PSI4 provides a wide variety of quantum chemical methods using
state-of-the-art numerical methods and algorithms. Several parts of
the code feature shared-memory parallelization to run efficiently on
multi-core machines (see Sec. *Threading*).
An advanced parser written in Python allows the user
input to have a very simple style for routine computations, but it can also
automate very complex tasks with ease.

In this section, we provide an overview of some of the features of
PSI4 along with the prerequisite steps for running calculations.
Sec. *Tutorial* provides a brief tutorial to help new users
get started. Section *Psithon* offers further details into the
structure of PSI4 input files and how Python can be mixed with
quantum chemistry directives in PSI4. Section *Psithon Functions*
provides more detail on the Python functions provided by PSI4
and discusses some of the higher-level functions such as counterpoise
correction, complete-basis-set extrapolation, and running computations
on an entire database of molecules at a time.
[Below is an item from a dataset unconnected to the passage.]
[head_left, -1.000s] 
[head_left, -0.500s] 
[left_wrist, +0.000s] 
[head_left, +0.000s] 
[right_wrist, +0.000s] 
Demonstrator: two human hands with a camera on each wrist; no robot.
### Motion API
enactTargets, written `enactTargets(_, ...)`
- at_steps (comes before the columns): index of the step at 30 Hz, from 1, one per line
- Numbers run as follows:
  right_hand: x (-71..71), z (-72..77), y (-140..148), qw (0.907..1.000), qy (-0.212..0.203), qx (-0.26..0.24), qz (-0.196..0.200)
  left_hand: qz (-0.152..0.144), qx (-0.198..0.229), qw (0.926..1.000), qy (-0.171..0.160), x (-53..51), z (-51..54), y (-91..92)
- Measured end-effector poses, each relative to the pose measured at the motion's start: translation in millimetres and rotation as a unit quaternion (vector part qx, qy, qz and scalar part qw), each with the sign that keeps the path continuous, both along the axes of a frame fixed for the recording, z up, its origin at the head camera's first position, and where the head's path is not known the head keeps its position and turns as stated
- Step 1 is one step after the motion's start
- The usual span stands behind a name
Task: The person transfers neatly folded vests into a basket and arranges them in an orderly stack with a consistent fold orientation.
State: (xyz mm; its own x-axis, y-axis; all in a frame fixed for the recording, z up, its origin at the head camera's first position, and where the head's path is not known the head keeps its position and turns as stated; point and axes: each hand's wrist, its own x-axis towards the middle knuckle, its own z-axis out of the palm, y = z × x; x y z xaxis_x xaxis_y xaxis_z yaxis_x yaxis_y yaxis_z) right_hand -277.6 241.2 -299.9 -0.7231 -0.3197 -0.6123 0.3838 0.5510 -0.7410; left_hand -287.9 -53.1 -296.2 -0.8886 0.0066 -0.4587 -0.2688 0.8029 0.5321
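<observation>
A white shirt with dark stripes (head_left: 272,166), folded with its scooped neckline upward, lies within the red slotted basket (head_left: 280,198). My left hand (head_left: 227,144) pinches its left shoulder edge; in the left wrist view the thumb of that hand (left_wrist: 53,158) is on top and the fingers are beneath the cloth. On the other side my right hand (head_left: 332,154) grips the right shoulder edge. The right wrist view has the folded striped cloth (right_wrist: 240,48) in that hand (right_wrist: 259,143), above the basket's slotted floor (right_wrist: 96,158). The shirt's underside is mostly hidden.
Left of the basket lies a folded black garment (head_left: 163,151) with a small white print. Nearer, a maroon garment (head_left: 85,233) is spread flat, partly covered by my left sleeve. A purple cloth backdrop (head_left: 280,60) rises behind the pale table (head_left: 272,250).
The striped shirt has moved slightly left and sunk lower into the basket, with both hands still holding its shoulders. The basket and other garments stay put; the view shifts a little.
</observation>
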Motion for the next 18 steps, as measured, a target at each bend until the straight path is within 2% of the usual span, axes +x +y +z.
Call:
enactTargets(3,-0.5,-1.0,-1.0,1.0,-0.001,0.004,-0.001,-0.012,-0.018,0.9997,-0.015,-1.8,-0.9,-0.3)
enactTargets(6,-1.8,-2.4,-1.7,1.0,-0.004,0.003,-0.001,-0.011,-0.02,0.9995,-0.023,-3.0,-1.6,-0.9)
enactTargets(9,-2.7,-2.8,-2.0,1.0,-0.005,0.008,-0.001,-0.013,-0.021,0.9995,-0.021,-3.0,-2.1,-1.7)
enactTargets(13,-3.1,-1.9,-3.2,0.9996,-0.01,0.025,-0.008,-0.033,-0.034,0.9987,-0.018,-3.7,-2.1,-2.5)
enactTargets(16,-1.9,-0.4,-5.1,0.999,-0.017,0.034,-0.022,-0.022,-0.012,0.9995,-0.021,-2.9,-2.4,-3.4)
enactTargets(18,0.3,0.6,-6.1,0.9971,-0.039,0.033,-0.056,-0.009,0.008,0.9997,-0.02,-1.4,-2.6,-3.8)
Later sections deal with
the different types of computations which can be done using PSI4
(e.g., Hartree–Fock, MP2, coupled-cluster) and general procedures
such as geometry optimization and vibrational frequency analysis.
The *Appendices* include a complete description of all possible input
keywords for each module, as well as tables of available basis sets and
a listing of the sample input files available under psi4/samples.
The user is urged to examine this directory of sample inputs, as
most common types of computations are represented there.
For the latest PSI4 documentation, check
www.psicode.org.

The following citation should be used in any publication utilizing the PSI4 program package:

- “Psi4: An open-source
*ab initio*electronic structure program,” J. M. Turney, A. C. Simmonett, R. M. Parrish, E. G. Hohenstein, F. Evangelista, J. T. Fermann, B. J. Mintz, L. A. Burns, J. J. Wilke, M. L. Abrams, N. J. Russ, M. L. Leininger, C. L. Janssen, E. T. Seidl, W. D. Allen, H. F. Schaefer, R. A. King, E. F. Valeev, C. D. Sherrill, and T. D. Crawford,*WIREs Comput. Mol. Sci.***2**, 556 (2012). (doi: 10.1002/wcms.93).

Depending on the particular modules used, the user may also wish to cite some of the following references for theoretical, algorithmic, or implementation contributions specific to PSI4 (in addition to appropriate references for the underlying theory, which are not necessarily included in the list below).

- “Density Cumulant Functional Theory: First Implementation and
Benchmark Results for the DCFT-06 Model,” A. C. Simmonett,
J. J. Wilke, H. F. Schaefer, and W. Kutzelnigg,
*J. Chem. Phys.***133**, 174122 (2010). (doi: 10.1063/1.3503657). - “Analytic gradients for density cumulant functional theory: The
DCFT-06 model,” A. Yu. Sokolov, J. J. Wilke, A. C. Simmonett,
and H. F. Schaefer,
*J. Chem. Phys.***137**, 054105 (2012). (doi: 10.1063/1.4739423). - “Density cumulant functional theory: The DC-12 method, an improved
description of the one-particle density matrix,” A. Yu. Sokolov,
A. C. Simmonett, and H. F. Schaefer,
*J. Chem. Phys.***138**, 024107 (2013). (doi: 10.1063/1.4773580).

PSI has a highly optimized code for full configuration interaction and highly correlated configuration interaction, as described in

- “The Configuration Interaction Method: Advances in Highly
Correlated Approaches,” C. D. Sherrill and H. F. Schaefer, in
*Adv. Quantum Chem.*, vol. 34, P.-O. Löwdin, Ed. (Academic Press, New York, 1999), pp. 143-269. (doi: 10.1016/S0065-3276(08)60532-8).

A general discussion of coupled cluster theory is given in

- “An Introduction to Coupled Cluster Theory for Computational
Chemists,” T. D. Crawford and H. F. Schaefer,
*Rev. Comp. Chem.***14**, 33-136 (2000). (doi: 10.1002/9780470125915.ch2).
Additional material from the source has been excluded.